Preface to the Fourth Edition
Martin Pugh, July 2011When this book originated in the early 1990s, the commissioning editor put two requests before me. The first concerned the balance of the book. He felt that whereas most textbooks were either basically political with some material on economic and social aspects thrown in, others were essentially social-economic with some concessions to politics. He wanted a book that treated both aspects seriously. The second condition was unusual but not unwelcome. Feedback from schools and teachers suggested that they felt that many textbooks were so neutral as to be bland and uninteresting. Instead he wanted a textbook with attitude – and that is what he got!

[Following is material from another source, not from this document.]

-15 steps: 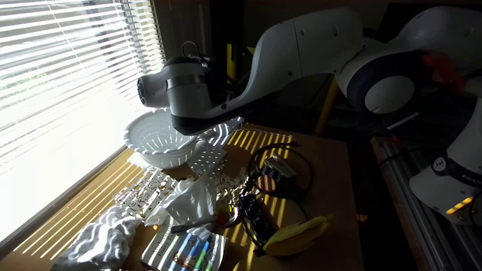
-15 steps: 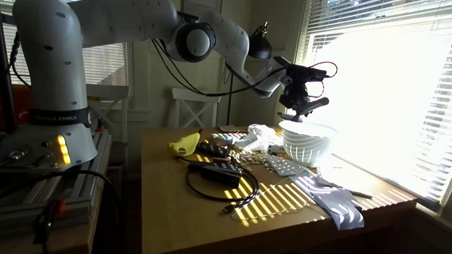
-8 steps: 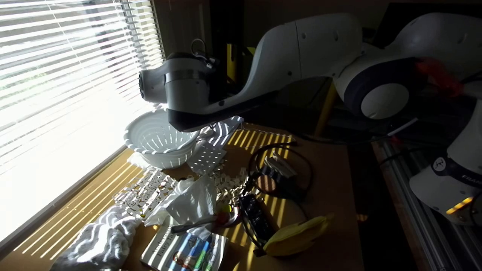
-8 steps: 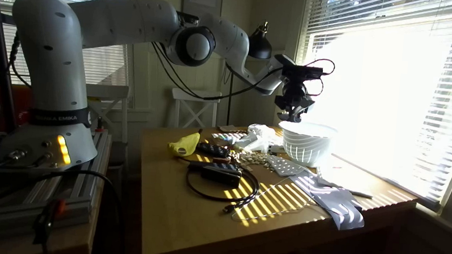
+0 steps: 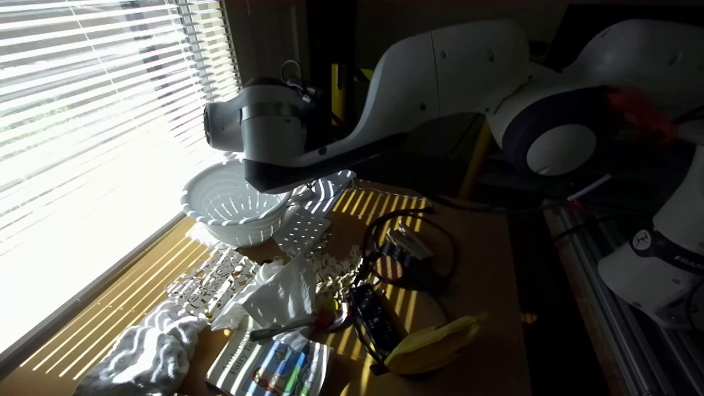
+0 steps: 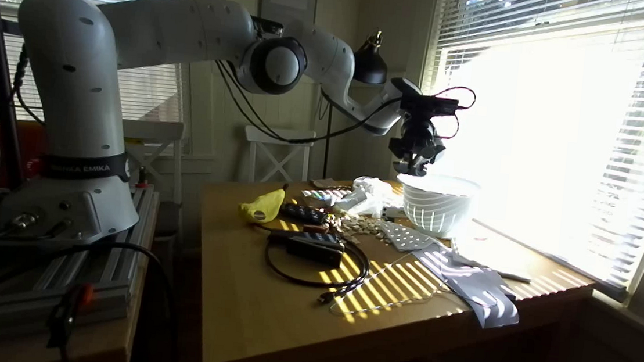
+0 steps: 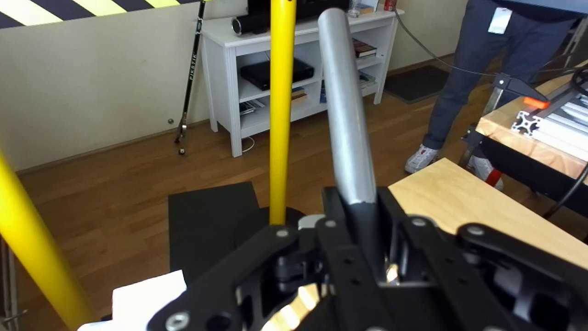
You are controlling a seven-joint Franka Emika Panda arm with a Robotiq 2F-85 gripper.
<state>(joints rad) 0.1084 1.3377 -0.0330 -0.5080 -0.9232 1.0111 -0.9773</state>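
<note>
A silver rod (image 7: 347, 105) with a rounded tip is pinched in the claw (image 7: 360, 202); in the wrist view the fingers (image 7: 390, 209) stand close together, with the rod between them. In an exterior view the claw hangs above the tabletop (image 6: 252, 309), near the rim of a pale colander (image 6: 436, 208), though the rod's outline is hard to pick out there. Whether anything touches that rim cannot be told. In both exterior views the colander stands upright by the tabletop's edge along the window (image 6: 550, 107).

Near its base, a grey sheet (image 6: 481, 294) droops over the adjoining edge, close to the window-side corner. Toward the middle lie a heap of small pieces (image 6: 356, 225) and a crumpled white bag (image 6: 370, 191). A black cable (image 6: 316, 285) loops beside a black box (image 6: 315, 254). A yellow banana-shaped thing (image 5: 432, 346) rests toward the edge away from the window. Toward the edge opposite the drooping sheet are a book (image 5: 269, 366) and a bunched towel (image 5: 157, 344), the towel closer to the window.

Beyond the tabletop stand a black lamp (image 6: 370, 65) and a white chair (image 6: 262, 136). The wrist view takes in a yellow pole (image 7: 281, 115), a white cabinet (image 7: 218, 32) and a person's legs (image 7: 477, 69).
</note>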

These conditions influenced the structure of the book. Most chapters focus on a theme in political, social, economic or external affairs. The overall organisation also reflects a broad interpretation on my part. The first section from the 1870s to the crisis engendered by the Boer War in 1902 reflects the questioning of Victorian assumptions and the uncertainties and new directions of the late-Victorian period. The second focuses on the initiatives and innovations in politics and the role of the state during the Edwardian period and the First World War. This is followed by the partial unravelling of those trends and the story of Britain's relative stability during an era of economic distress and division up to 1939. The fourth section deals with the positive consequences of the Second World War and the emergence of consensus in British politics through to the 1960s. This brings the book to the dwindling of that consensus in the 1970s, a period of decline in the Thatcher and Blair era and the gradual rise of internal divisions as Britain struggled to adapt to being a post-imperial, medium-sized, European country.

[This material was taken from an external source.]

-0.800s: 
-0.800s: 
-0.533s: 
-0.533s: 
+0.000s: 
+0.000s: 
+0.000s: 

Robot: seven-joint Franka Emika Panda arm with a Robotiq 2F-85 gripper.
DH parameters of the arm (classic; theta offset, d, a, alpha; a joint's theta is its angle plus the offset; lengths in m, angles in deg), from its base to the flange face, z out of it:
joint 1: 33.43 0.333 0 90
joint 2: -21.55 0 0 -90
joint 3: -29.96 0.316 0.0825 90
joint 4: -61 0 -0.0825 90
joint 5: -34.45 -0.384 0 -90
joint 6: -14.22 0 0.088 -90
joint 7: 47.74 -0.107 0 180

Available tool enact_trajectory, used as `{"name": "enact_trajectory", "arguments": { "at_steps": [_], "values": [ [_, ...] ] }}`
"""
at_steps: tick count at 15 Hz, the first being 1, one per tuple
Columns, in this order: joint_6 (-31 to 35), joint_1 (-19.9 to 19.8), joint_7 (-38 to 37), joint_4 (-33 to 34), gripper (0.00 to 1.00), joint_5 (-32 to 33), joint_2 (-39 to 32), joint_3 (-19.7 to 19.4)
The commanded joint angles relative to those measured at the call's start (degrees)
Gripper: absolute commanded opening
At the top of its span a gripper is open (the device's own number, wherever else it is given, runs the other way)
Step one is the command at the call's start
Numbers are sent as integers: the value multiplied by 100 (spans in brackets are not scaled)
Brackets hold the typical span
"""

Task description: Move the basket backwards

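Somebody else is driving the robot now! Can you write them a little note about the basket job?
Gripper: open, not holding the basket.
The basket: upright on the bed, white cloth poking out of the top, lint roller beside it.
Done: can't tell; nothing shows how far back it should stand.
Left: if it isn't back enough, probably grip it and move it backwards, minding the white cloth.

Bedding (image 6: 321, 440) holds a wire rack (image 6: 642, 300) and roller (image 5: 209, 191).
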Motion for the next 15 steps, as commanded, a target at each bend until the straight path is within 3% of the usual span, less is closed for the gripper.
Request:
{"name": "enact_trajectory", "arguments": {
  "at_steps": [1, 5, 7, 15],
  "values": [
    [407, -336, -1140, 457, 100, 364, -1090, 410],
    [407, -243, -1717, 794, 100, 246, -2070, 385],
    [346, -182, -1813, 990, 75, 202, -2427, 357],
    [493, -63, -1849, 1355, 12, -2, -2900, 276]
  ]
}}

The new chapter dealing with the premiership of Gordon Brown, the banking crisis, the coalition government, rising inequality and problems of national identity, seems to me to fit comfortably into the existing section five; in effect we are seeing the further ramifications of the trends and problems raised previously: the two main political parties are losing support, Britain has largely ceased to be the supreme manufacturing power that she was in 1870, British consumerism has reached its climax – or its nadir – in the chaos of household indebtedness and home-ownership, the multicultural society has continued to arouse controversy, and the demise of the United Kingdom itself looms larger than ever.